Bauhaus: An expression of a generational utopia and society
The text below is the excerpt of the book Bauhaus (ASIN: 1646995643), written by Michael Siebenbrodt and Lutz Schöbe, published by Parkstone International.
The Bauhaus was one of the most important and momentous cultural manifestations of the twentieth century. There is no doubt about it. It is more than ever a phenomenon of global dimensions. Today, the Bauhaus is embedded in the public consciousness; it is held in high esteem and, depending on one’s interests, occasionally glorified or denounced. But recognition and positive esteem are prevalent. The work of the Bauhaus artists enjoys universal admiration and interest in the great museums of the world. Their creative theories, if often taken out of their complex context, received and continue to receive attention in many renowned architectural and art education institutes, as well as in basic art lessons in education facilities. Bauhaus products – such as Marcel Breuer’s famous tubular steel furniture – proceeded to become highly-traded design classics. Bauhaus buildings, such as the sites in Weimar and Dessau, are considered pieces of architectural history, and today they are part of Germany’s cultural heritage. The Bauhaus went down in art history as the original modernist art school.

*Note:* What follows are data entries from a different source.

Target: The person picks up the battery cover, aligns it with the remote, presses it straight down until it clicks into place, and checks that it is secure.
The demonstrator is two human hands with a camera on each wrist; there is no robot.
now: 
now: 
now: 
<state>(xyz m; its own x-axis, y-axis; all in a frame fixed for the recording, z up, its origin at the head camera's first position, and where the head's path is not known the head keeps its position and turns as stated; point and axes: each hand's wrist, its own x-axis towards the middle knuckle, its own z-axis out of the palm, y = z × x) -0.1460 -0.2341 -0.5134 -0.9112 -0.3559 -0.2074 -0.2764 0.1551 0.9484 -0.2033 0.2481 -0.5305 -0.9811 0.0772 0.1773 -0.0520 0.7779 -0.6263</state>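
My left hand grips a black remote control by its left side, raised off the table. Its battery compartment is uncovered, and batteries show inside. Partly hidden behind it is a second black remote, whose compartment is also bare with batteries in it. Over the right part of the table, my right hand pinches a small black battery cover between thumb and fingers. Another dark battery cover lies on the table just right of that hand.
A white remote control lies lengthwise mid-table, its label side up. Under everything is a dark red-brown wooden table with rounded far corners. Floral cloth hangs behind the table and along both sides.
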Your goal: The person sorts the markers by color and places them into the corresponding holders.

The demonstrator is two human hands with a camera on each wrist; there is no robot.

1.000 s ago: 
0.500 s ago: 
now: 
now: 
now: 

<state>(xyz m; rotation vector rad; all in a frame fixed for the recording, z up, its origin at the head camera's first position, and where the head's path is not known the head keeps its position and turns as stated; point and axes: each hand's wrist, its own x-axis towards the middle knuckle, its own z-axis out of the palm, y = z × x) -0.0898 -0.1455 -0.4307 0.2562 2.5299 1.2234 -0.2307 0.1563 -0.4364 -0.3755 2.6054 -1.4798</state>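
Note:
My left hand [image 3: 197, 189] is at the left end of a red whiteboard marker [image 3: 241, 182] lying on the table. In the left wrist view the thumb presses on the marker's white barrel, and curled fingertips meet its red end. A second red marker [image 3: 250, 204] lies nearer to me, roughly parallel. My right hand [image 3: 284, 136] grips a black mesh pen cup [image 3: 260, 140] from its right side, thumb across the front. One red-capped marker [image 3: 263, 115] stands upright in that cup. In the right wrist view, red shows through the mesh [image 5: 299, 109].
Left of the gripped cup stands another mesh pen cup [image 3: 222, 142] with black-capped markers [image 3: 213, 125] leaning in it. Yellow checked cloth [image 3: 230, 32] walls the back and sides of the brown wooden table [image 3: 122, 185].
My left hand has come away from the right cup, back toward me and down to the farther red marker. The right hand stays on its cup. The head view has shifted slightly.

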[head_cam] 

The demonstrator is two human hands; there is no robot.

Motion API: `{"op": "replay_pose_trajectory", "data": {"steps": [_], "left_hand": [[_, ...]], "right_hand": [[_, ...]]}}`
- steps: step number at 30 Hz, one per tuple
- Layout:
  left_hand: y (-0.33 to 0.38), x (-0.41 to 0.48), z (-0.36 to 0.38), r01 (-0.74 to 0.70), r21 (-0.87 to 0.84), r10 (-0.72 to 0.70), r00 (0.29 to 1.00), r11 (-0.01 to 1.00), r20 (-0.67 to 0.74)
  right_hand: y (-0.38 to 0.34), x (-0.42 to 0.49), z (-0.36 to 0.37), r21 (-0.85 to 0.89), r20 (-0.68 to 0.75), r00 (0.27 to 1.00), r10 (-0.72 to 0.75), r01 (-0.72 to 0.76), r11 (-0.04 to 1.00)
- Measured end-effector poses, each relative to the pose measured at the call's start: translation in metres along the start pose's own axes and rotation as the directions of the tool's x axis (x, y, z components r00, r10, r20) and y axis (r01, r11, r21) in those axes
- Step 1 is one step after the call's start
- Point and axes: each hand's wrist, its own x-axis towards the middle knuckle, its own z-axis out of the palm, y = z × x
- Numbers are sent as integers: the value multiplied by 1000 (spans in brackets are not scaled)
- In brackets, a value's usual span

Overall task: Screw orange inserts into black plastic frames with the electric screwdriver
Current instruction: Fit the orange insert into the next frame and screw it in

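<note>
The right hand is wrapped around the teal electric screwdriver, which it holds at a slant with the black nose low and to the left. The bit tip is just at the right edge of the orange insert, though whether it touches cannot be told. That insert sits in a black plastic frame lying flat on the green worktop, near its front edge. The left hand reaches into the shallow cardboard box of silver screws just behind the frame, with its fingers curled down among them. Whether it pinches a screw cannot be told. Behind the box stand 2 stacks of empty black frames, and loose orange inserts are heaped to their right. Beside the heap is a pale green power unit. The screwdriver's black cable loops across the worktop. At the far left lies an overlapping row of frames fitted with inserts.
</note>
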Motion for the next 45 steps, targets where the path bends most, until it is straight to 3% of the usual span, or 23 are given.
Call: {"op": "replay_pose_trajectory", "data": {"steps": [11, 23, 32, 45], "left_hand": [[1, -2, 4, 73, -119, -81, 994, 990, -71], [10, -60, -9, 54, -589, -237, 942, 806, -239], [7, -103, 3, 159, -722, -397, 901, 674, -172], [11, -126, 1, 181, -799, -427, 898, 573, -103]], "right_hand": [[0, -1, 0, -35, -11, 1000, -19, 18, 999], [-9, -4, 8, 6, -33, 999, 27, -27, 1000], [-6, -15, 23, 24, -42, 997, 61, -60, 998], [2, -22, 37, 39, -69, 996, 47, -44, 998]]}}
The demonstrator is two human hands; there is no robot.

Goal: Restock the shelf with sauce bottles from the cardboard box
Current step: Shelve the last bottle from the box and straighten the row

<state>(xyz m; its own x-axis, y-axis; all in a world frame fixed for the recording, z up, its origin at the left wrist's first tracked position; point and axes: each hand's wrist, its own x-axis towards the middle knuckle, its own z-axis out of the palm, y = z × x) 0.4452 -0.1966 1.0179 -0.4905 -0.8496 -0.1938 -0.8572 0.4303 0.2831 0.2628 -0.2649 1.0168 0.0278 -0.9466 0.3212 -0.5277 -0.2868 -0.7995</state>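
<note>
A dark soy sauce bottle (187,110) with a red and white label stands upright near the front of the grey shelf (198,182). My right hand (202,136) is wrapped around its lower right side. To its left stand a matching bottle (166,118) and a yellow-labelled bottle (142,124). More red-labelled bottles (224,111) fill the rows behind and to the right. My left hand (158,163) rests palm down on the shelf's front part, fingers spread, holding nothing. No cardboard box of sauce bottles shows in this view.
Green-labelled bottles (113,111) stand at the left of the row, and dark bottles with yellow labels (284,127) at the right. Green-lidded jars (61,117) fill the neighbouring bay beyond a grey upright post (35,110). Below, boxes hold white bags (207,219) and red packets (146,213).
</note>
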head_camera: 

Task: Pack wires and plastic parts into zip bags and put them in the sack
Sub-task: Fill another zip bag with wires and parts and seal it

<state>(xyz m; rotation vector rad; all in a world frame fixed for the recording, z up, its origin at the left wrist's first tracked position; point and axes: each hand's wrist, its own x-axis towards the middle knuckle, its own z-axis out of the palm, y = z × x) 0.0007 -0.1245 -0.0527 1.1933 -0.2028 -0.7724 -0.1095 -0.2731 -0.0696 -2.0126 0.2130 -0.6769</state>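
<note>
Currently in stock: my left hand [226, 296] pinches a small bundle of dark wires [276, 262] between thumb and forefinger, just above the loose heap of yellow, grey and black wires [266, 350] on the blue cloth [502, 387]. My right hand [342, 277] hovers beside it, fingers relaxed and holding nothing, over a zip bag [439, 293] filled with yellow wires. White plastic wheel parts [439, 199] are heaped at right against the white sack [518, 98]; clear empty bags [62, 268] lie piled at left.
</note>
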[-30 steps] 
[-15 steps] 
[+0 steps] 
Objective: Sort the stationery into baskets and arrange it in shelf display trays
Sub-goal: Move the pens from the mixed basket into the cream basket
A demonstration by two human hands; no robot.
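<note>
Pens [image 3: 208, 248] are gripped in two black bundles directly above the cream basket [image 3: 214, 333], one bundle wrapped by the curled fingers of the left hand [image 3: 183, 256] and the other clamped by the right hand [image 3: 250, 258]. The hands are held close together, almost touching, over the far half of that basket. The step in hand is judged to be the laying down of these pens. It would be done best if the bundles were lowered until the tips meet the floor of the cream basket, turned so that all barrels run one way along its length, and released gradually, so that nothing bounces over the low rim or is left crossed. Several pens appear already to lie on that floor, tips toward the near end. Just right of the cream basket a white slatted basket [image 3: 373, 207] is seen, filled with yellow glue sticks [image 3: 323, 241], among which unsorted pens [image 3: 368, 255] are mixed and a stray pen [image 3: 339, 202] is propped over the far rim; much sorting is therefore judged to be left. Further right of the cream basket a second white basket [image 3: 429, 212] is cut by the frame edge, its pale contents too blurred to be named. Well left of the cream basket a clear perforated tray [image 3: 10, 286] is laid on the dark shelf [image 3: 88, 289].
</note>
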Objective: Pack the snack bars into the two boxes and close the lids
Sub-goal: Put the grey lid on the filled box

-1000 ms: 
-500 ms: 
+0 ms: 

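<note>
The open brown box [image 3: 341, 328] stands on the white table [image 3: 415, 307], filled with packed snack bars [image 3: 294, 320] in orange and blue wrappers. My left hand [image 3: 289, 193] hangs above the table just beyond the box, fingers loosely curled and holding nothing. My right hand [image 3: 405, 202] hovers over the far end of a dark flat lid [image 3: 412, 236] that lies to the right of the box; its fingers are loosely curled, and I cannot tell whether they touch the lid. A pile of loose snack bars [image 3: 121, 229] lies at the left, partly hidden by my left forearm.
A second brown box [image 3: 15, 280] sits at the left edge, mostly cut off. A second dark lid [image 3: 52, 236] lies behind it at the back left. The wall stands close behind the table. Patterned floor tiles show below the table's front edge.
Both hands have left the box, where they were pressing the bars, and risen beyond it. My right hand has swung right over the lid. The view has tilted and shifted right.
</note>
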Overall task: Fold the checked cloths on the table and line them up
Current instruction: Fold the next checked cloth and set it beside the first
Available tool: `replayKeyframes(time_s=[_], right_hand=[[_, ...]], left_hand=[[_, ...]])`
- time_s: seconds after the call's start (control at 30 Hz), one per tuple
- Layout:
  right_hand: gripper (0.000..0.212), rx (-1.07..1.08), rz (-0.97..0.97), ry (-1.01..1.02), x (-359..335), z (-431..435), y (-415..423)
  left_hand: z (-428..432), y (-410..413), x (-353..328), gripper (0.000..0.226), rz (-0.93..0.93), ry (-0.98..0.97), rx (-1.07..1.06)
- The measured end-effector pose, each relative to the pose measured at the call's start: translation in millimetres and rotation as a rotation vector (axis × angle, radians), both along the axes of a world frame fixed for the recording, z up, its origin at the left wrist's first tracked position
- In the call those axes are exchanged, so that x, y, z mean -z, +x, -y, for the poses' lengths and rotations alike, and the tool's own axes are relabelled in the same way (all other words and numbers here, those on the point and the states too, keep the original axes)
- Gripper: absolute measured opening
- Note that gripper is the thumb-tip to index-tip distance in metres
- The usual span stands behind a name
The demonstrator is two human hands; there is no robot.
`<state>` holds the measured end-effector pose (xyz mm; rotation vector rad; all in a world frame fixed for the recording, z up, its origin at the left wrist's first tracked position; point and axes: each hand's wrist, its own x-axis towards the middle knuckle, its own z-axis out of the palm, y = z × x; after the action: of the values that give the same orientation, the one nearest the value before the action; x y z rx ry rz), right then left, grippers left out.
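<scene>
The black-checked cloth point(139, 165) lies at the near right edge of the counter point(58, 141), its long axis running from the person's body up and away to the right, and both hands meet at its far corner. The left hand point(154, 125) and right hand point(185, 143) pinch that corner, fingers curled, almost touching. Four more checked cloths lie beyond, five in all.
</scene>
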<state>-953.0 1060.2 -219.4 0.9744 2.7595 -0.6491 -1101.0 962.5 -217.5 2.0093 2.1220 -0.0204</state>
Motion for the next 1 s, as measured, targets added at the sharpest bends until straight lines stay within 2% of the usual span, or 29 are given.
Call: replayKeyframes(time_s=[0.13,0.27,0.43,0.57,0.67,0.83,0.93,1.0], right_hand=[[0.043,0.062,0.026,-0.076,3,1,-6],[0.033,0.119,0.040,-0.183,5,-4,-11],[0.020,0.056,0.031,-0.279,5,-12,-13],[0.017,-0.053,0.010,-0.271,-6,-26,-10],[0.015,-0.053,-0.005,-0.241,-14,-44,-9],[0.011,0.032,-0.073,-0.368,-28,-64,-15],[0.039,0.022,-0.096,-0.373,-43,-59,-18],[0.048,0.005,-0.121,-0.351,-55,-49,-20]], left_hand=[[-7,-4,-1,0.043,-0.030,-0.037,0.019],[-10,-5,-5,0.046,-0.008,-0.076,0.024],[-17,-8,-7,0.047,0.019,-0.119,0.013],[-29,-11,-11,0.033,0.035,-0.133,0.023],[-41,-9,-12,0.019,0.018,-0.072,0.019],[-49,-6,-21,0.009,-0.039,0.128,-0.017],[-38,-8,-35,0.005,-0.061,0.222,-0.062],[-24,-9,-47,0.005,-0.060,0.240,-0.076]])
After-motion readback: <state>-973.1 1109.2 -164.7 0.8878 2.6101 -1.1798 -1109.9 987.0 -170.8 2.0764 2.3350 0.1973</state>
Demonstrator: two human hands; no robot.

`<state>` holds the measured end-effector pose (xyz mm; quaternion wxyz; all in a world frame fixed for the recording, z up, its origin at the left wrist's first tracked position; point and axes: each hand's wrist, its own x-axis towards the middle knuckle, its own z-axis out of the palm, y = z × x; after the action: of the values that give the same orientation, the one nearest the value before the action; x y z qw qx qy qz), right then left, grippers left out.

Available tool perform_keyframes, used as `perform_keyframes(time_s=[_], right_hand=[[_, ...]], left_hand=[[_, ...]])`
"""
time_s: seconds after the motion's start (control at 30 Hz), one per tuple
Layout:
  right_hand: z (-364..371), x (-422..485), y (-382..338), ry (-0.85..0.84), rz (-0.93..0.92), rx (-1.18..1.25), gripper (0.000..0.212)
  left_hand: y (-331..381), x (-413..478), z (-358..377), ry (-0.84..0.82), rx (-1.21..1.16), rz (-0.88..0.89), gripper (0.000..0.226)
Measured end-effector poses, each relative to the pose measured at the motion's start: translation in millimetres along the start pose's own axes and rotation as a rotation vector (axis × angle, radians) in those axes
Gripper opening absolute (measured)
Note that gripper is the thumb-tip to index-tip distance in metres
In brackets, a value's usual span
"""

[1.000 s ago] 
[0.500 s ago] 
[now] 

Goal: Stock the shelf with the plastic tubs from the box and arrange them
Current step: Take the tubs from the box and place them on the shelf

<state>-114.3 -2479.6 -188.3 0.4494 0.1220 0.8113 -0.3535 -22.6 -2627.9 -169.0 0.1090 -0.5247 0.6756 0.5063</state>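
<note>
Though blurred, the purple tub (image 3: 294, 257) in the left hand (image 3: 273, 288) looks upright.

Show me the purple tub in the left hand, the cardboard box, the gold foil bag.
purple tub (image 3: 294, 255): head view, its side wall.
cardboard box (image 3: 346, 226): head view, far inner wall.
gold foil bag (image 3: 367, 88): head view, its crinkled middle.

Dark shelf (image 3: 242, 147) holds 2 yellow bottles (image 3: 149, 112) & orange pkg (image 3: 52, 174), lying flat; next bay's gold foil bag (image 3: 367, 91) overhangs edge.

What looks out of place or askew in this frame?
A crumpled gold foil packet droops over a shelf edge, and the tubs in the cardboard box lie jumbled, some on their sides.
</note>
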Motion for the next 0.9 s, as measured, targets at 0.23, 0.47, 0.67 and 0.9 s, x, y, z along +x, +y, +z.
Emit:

Now, almost a century after its foundation, it is still current. This is evident not only in the increased institutional interest in the school’s work, an exhibition boom that hasn’t worn off, and a multitude of new publications and unending media interest, but also in the area of theoretical architectural research, in which investigations into functionalism, a design concept closely connected to the Bauhaus, are on the increase. The creation of a new man for a new, more humane society was the Bauhaus’s true goal. It remains historically unfulfilled. Are we to understand the intervention by philosopher and sociologist Jürgen Habermas regarding “modernism as an unfinished project” in this way, too?
This book limits itself to portraying the history of the Bauhaus in a more or less rough overview. The authors can thus make reference to a multitude of existing publications as well as to their own published writings on the subject. The claim is not to subject the Bauhaus to criticism on principle from a twenty-first century perspective but rather the intention simply to portray what was, in an objective argument of the most important points and with no claim to exhaustiveness, for this book is intended for the interested reader and not the knowledgeable expert. If this leads to the break up of unilateral ways of viewing the Bauhaus, that harmonious, consistent, conflict-free, “progressive” and non-traditional organisaton, the authors will consider themselves lucky.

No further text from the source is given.